Learn how to create your own custom deep fine-tuned template


The Clarifai platform empowers advanced users to create their deep fine-tuned templates. You can customize your own templates to suit your specific needs and tasks.

This flexibility allows you to leverage Clarifai's advanced machine learning capabilities and customize various template hyperparameters to influence “how” your model learns.

If you select any of the following barebone templates when setting up a visual detection, visual classification, or visual segmentation model:

  • MMDetection_AdvancedConfig;
  • MMClassification_AdvancedConfig; or,
  • MMSegmentation_AdvancedConfig.

Then, click the Show Training Settings (optional) button, a Custom config field will appear that allows you to provide a Python file that details the configurations of your template.


If you click the pencil icon within the Custom Config field, a development environment will appear, enabling you to configure your template seamlessly without navigating away from the current screen.

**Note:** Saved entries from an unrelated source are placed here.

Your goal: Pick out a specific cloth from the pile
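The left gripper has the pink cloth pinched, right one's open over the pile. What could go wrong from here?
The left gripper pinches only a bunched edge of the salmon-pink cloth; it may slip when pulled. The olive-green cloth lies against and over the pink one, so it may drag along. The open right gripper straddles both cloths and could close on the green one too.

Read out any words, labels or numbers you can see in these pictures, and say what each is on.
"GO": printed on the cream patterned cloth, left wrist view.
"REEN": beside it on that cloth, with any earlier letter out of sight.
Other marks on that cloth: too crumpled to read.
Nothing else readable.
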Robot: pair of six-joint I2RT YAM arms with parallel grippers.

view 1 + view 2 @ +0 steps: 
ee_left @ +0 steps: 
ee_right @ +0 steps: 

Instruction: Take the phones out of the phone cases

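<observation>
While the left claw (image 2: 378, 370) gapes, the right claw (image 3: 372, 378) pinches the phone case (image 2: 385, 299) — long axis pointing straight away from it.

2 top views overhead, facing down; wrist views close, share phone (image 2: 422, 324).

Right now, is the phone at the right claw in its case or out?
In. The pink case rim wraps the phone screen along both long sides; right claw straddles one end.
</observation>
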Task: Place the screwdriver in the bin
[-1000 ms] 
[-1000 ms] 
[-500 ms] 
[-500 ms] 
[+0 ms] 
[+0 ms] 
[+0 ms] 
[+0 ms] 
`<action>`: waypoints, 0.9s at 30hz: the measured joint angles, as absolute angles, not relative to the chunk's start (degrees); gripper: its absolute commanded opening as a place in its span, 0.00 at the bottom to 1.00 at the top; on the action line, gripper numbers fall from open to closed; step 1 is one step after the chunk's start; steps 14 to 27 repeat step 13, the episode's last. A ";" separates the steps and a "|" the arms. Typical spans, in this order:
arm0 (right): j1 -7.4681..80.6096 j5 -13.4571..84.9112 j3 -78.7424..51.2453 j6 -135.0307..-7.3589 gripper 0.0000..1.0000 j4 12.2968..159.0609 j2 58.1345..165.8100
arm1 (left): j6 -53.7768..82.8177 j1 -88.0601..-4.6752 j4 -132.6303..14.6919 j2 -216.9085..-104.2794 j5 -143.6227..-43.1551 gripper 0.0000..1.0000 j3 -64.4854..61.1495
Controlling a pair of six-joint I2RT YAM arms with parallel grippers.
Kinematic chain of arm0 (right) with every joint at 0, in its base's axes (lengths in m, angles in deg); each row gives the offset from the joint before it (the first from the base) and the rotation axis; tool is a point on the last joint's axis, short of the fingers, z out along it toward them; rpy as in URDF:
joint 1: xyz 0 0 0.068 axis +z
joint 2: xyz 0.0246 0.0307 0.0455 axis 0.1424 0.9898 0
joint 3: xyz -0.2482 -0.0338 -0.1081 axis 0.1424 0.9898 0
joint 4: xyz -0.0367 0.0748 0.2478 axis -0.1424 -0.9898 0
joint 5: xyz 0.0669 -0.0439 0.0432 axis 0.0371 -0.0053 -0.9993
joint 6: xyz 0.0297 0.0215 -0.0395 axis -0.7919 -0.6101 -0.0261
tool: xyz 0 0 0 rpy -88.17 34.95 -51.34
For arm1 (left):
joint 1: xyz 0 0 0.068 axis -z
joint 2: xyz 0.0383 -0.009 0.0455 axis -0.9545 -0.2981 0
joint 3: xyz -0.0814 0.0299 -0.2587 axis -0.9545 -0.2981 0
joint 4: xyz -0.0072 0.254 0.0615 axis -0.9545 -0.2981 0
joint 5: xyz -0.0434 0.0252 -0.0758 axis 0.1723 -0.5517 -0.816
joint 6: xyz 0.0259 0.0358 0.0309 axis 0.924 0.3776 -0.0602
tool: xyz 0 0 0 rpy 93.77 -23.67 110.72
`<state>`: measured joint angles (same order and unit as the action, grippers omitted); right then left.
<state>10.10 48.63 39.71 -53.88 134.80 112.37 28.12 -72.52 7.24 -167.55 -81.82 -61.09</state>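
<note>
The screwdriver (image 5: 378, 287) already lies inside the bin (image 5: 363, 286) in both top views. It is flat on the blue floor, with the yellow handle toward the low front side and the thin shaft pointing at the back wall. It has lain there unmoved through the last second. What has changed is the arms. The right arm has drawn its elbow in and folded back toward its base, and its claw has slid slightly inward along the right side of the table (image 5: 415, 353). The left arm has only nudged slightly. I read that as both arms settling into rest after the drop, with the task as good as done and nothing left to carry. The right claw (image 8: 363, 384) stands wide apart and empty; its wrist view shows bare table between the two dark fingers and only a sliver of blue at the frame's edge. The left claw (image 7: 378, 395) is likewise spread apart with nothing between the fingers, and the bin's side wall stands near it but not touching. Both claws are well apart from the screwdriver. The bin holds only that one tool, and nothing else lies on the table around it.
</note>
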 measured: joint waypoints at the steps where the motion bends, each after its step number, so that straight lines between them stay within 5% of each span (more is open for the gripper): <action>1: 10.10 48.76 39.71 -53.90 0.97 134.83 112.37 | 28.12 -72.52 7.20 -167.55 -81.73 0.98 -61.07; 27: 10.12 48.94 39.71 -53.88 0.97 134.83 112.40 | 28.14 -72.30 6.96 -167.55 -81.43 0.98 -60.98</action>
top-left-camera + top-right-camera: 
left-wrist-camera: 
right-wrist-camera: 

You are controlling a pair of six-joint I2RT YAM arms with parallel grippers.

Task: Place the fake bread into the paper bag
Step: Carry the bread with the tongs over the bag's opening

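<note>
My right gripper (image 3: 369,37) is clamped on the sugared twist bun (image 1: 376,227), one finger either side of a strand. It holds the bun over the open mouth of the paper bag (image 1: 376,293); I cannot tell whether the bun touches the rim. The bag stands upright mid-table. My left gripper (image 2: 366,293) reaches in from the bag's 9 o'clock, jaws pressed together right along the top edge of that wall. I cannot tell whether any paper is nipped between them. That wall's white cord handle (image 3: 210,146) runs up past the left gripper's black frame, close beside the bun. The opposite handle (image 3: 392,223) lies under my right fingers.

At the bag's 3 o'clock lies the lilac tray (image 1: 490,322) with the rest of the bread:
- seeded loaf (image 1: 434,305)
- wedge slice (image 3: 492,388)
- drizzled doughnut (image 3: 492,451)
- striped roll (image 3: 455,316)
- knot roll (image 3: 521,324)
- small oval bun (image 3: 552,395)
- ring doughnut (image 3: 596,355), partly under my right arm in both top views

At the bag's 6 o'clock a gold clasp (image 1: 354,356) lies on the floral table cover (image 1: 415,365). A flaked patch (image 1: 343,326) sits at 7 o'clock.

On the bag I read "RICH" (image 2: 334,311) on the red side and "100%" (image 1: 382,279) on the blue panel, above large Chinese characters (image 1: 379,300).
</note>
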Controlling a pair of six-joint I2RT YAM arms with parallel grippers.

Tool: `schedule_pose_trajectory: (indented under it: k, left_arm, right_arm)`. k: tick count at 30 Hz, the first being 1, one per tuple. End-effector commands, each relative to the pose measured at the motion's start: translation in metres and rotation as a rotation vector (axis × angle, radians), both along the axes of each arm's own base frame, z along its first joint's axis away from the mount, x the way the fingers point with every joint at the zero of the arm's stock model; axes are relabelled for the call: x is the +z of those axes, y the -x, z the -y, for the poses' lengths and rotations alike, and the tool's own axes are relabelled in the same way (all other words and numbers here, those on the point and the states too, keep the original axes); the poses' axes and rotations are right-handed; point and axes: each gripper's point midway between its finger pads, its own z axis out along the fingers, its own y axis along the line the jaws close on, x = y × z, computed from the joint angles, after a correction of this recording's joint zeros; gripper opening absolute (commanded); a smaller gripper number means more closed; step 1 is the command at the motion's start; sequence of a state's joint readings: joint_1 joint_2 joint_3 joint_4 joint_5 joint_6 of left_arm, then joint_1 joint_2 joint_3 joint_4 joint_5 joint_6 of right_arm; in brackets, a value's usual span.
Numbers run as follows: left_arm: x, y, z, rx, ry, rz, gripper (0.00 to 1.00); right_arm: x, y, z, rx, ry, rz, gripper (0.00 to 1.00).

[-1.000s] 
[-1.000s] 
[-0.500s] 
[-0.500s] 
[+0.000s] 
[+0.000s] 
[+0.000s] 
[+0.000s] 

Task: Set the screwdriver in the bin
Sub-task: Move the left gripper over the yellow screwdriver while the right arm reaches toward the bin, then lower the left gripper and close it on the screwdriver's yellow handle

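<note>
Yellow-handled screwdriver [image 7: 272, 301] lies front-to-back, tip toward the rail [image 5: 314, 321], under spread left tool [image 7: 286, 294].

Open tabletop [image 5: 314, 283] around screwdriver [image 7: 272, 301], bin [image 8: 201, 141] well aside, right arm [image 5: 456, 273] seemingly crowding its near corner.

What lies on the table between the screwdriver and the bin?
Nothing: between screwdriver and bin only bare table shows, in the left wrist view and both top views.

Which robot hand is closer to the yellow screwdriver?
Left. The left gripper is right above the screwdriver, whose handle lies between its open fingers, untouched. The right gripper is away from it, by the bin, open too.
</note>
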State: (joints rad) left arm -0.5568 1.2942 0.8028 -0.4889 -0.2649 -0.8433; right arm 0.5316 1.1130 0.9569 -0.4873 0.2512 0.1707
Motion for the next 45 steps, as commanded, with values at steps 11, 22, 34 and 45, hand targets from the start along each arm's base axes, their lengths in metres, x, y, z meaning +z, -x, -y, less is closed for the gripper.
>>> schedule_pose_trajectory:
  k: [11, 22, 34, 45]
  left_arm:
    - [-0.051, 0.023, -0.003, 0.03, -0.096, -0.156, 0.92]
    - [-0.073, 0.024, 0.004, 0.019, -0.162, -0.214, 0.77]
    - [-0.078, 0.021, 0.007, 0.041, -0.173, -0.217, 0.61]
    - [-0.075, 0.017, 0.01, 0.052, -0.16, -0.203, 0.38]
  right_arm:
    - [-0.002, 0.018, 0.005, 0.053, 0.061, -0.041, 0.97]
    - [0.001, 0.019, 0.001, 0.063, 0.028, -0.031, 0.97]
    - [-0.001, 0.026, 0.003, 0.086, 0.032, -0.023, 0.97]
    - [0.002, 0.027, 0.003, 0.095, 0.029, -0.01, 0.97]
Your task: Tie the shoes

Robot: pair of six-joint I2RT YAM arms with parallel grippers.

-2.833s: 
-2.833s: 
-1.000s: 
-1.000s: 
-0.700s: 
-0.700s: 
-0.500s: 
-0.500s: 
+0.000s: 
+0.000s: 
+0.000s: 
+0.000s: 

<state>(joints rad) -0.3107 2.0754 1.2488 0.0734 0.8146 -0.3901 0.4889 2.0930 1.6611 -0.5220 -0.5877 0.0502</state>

You can also click the upload button to upload a pre-configured Python file.

info

Choosing non-barebone templates like MMDetection_YoloF, MMClassification_ResNet_50_RSB_A1, or MMSegmentation_SegFormer grants you access to pre-configured templates. These templates come with default settings, allowing you to use them as is or conveniently customize their settings on the UI to align with your specific use case.


note

In this example, we’ll demonstrate how to create your own template using the MMDetection open-source toolbox for visual detection tasks. You can also adapt these steps to create customized templates for visual classification and visual segmentation tasks.


MMDetection

MMDetection is a powerful open-source toolbox developed as part of the OpenMMLab project. It is based on PyTorch and provides a flexible and extensible framework for object detection and instance segmentation tasks.

You can configure the MMDetection toolbox and create a unique model template with its own hyperparameters. By tweaking the various settings, you can tailor the template to match your specific object detection tasks.

Let's demonstrate how you can leverage MMDetection's flexibility to create a custom training configuration file for the YOLOF model, tailored to a specific dataset and training requirements.

You can check the completed Python configuration file at the bottom of this page.

tip

Click here to learn more about how to configure the MMDetection toolbox.

Base Configuration

MMDetection uses a modular configuration system that allows you to easily customize and extend configurations. It provides base configurations for many models, which you can then customize conveniently. You can find all available pre-build configs here.

You can base your custom configurations on existing ones by using the _base_ variable, which points to a config file relative to the parent directory /mmdetection/. This inheritance mechanism lets you leverage tried-and-tested configurations while customizing specific components.

Here is an example:

_base_ = '/mmdetection/configs/yolof/yolof_r50-c5_8xb8-1x_coco.py'

In the above example, the _base_ field indicates that this configuration file is based on another existing configuration file located at /mmdetection/configs/yolof/yolof_r50-c5_8xb8-1x_coco.py. This means that the current configuration file inherits settings and parameters from the existing YOLOF model with a ResNet-50 backbone trained on the COCO dataset.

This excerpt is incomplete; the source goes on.